WHAT TO WORK ON: Nothing in the data may be changed; retype all of it.

- - -

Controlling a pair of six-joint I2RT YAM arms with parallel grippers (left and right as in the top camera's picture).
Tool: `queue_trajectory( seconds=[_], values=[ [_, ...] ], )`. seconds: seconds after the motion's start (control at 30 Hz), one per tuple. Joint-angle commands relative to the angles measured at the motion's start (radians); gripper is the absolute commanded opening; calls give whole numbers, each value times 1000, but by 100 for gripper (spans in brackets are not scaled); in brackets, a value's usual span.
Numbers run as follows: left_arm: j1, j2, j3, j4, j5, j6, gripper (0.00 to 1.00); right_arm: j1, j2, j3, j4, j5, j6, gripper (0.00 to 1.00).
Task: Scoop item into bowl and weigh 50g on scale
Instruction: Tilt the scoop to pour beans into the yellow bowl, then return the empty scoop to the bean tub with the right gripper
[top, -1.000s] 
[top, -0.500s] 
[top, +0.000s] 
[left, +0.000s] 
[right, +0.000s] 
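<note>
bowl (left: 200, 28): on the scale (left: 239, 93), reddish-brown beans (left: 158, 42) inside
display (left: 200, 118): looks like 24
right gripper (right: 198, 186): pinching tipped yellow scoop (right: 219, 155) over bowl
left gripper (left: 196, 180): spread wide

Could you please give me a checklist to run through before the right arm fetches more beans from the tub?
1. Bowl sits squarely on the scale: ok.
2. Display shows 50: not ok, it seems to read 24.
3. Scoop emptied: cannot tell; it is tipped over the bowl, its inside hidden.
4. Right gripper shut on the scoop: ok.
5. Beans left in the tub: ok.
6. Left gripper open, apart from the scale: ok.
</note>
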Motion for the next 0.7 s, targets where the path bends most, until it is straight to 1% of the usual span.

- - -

FINISHED EXERCISE:
Controlling a pair of six-joint I2RT YAM arms with parallel grippers (left and right as in the top camera's picture).
Tool: `queue_trajectory( seconds=[_], values=[ [_, ...] ], )`. seconds: seconds after the motion's start (control at 30 Hz), one per tuple. Joint-angle commands relative to the angles measured at the motion's start (radians); gripper is the absolute commanded opening; calls give whole numbers, each value times 1000, but by 100 for gripper (spans in brackets are not scaled); in brackets, a value's usual span.
Numbers run as follows: left_arm: j1, j2, j3, j4, j5, j6, gripper (0.00 to 1.00); right_arm: j1, j2, j3, j4, j5, j6, gripper (0.00 to 1.00).
Task: Scoop item into bowl and weigh 50g on scale
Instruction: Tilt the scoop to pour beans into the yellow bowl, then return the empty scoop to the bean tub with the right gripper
[top, -1.000s] 
[top, -0.500s] 
[top, +0.000s] 
[left, +0.000s] 
[right, +0.000s] 
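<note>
bowl (left: 200, 28): on the scale (left: 239, 93), reddish-brown beans (left: 158, 42) inside
display (left: 200, 118): looks like 24
right gripper (right: 198, 186): pinching tipped yellow scoop (right: 219, 155) over bowl
left gripper (left: 196, 180): spread wide

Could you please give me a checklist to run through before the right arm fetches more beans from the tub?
1. Bowl sits squarely on the scale: ok.
2. Display shows 50: not ok, it seems to read 24.
3. Scoop emptied: cannot tell; it is tipped over the bowl, its inside hidden.
4. Right gripper shut on the scoop: ok.
5. Beans left in the tub: ok.
6. Left gripper open, apart from the scale: ok.
</note>
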Motion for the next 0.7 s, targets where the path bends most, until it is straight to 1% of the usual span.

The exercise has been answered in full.